Our final stop on the walking tour was at the famous statue of John Harvard. Here we hear about its ‘three lies’. Firstly – it is not a statue of John Harvard. As there is no known likeness of the man they used the nephew of a former President of the university. Secondly - Harvard was not the university’s founder (despite the ‘Our Founder’ inscription at the base of the statue) he was merely its first significant benefactor. And finally, the University was not established in 1638 as the inscription claims. It was formally created by Act of the Massachusetts colonial legislature in 1636. 1638 was simply the year when it took in its first students. For more info on Harvard and its fascinating past see:

After the tour concluded I rushed off to the Graduate School of Education for the introductory session of their program on Global Education - looks promising. Today we looked at the definition of Global Education and some curriculum policy documents from local sources and around the globe. Glad to see Australia’s Curriculum Framework was held up as an example of best practice. Our final session was on promoting religious literacy for global competency. I found the presentation by Diane Moore (Senior Lecturer on Religion and Education, and Director of the Program in Religion and Secondary Education at Harvard Divinity School) quite challenging and as a result of her wisdom, I shall now have to re-think how we introduce the boys at Wesley to world religions.

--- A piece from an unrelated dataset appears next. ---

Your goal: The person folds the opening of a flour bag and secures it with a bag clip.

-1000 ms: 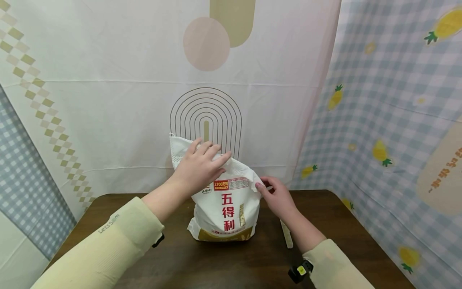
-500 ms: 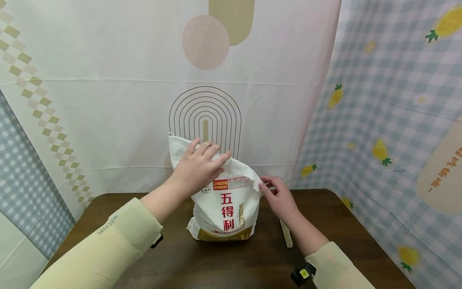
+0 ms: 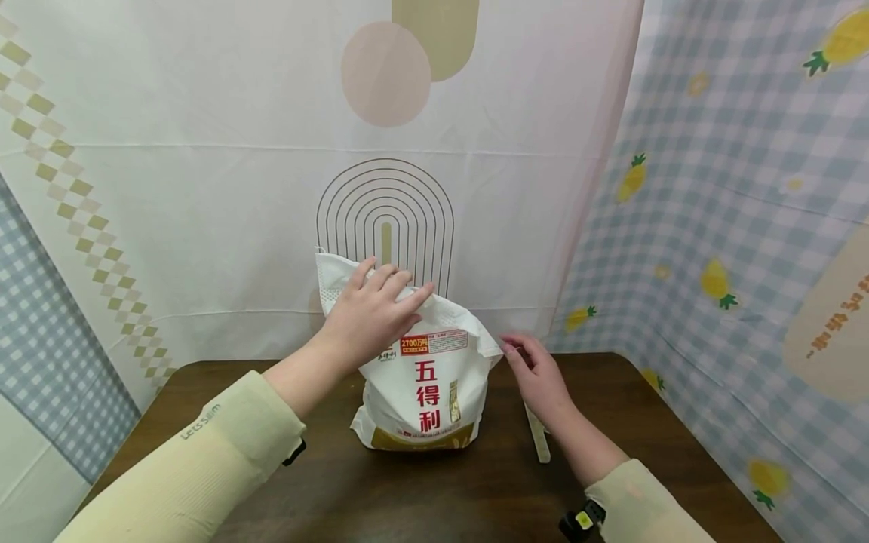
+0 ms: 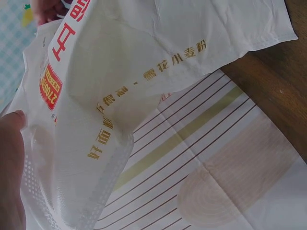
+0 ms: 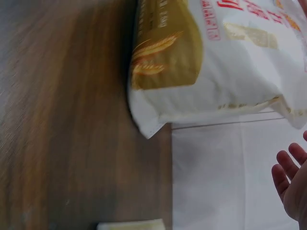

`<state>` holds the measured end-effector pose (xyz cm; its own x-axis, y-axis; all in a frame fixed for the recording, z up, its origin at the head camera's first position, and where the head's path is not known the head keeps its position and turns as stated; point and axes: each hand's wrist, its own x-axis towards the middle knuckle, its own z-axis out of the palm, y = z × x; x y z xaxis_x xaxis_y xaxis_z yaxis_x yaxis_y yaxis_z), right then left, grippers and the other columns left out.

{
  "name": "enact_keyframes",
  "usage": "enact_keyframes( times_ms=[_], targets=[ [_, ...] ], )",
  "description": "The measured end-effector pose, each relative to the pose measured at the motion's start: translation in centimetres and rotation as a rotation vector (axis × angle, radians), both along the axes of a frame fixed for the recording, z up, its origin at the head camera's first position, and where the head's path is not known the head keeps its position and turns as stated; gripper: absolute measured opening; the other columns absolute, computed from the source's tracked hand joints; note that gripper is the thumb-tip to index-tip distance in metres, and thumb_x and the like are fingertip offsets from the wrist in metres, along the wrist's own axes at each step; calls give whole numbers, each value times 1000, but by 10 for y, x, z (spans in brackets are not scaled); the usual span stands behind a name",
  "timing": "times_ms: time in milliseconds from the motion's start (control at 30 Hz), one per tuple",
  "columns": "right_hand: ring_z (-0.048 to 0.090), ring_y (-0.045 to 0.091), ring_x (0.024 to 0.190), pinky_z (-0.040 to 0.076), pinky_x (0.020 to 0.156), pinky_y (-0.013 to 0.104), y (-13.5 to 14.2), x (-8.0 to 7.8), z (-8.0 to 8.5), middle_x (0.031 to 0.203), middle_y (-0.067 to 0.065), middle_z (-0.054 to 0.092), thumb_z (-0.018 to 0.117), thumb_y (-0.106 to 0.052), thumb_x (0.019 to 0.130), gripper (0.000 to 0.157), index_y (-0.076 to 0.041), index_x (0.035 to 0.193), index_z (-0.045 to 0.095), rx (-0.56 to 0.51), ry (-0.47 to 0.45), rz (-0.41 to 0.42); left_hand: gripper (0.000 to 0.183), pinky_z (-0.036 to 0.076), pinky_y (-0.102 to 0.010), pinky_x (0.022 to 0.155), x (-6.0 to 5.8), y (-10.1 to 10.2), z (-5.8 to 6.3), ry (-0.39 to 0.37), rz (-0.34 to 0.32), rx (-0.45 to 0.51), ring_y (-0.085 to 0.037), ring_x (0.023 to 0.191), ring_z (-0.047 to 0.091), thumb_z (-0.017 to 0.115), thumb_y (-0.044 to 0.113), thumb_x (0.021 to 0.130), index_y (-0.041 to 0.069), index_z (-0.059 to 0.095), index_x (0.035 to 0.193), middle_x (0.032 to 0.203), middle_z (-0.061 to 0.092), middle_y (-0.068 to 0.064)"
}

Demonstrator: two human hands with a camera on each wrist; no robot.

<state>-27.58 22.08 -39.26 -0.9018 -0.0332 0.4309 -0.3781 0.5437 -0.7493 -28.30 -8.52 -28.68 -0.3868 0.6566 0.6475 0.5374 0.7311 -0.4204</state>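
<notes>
A white flour bag (image 3: 428, 400) with red lettering and a gold-brown base stands upright on the table. My left hand (image 3: 370, 309) rests on its upper front, fingers spread and lying across the top edge. In the left wrist view, the digit nearest the camera lies against the bag's white front (image 4: 38, 139). My right hand (image 3: 543, 377) pinches the bag's top right corner between thumb and fingertips, drawing it out to the right. Several fingers of the right hand (image 5: 292, 177) show loosely bent beside the bag in the right wrist view; that pinch is outside the view.
A narrow pale strip (image 3: 538, 437) lies on the dark wooden table (image 3: 400, 498) below my right forearm. A white patterned curtain (image 3: 231, 226) hangs right behind the table, with a blue checked pineapple curtain (image 3: 692, 196) along the right side.
My right hand has moved slightly to the right, and the bag's top right corner has stretched out with it. My left hand has kept its place on the bag.
</notes>
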Motion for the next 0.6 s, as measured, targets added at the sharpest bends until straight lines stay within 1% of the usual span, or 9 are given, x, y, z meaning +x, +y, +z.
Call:
enact_keyframes(
  times_ms=[67, 167, 367, 467, 600],
  targets=[
    [57, 21, 97, 49, 81, 32, 4, 0, -4, 115, 8, 63, 54, -28, 103, 32, -6, 125, 64, 16, -16, -27, 46, 29, -54, 111, 0, 0, 0, -1, 1, 1, -32, 119, 53, 66, 39, 94, 25, 59, 138, 127, 61, -10],
    [58, 21, 97, 49, 82, 35, 11, 2, -9, 112, 8, 63, 56, -28, 102, 31, -6, 123, 64, 76, -52, -72, 46, 29, -54, 112, 0, 0, 0, -4, 3, 0, -32, 119, 53, 66, 39, 94, 25, 59, 138, 128, 61, -9],
    [58, 25, 99, 49, 86, 44, 32, 4, -23, 112, 10, 60, 57, -33, 100, 38, -4, 125, 62, 320, -165, -156, 46, 28, -54, 112, 0, 0, 0, -11, 3, 1, -31, 119, 52, 64, 41, 95, 25, 59, 138, 127, 61, -9],
    [59, 30, 104, 49, 87, 48, 43, 7, -30, 115, 14, 60, 58, -35, 99, 43, -1, 126, 61, 449, -221, -176, 47, 28, -54, 112, 0, 0, 0, -15, 4, -1, -31, 119, 52, 64, 42, 95, 25, 58, 138, 127, 61, -9],
    [59, 38, 109, 50, 87, 53, 54, 9, -41, 120, 21, 59, 60, -34, 97, 48, 4, 127, 59, 583, -312, -191, 48, 27, -54, 112, 0, -1, -1, -20, 5, -2, -31, 119, 51, 63, 44, 95, 25, 57, 139, 127, 60, -9]
  ],
)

I have been interested in the topic of Global Education for some time and hope to learn lots and make some useful contacts (there were 100 people in my class). At the cocktail party afterwards I met people not only from many states in the US but from Mexico, Qatar, China, Hong Kong, Jordan, Singapore, Argentina, Japan, Canada, Columbia, Switzerland, Taiwan, The Bahamas and Melbourne! It was a good night.  
 

1 comment:

  1. Sindoes, winter is on it's way with rainfall above average so far, Neddies won again on the weekend and so did the Force. lions lunch next week and the buzz is starting to gather momentum.

    Look, we don't mean to point out any detail but we are dragging our heals on up to date entries in the blog aren't we? It is not the 29th so there are some 14 days to catch up.

    Who won the Ice Hockey?

    Boston is one great city, glad you're enjoying it.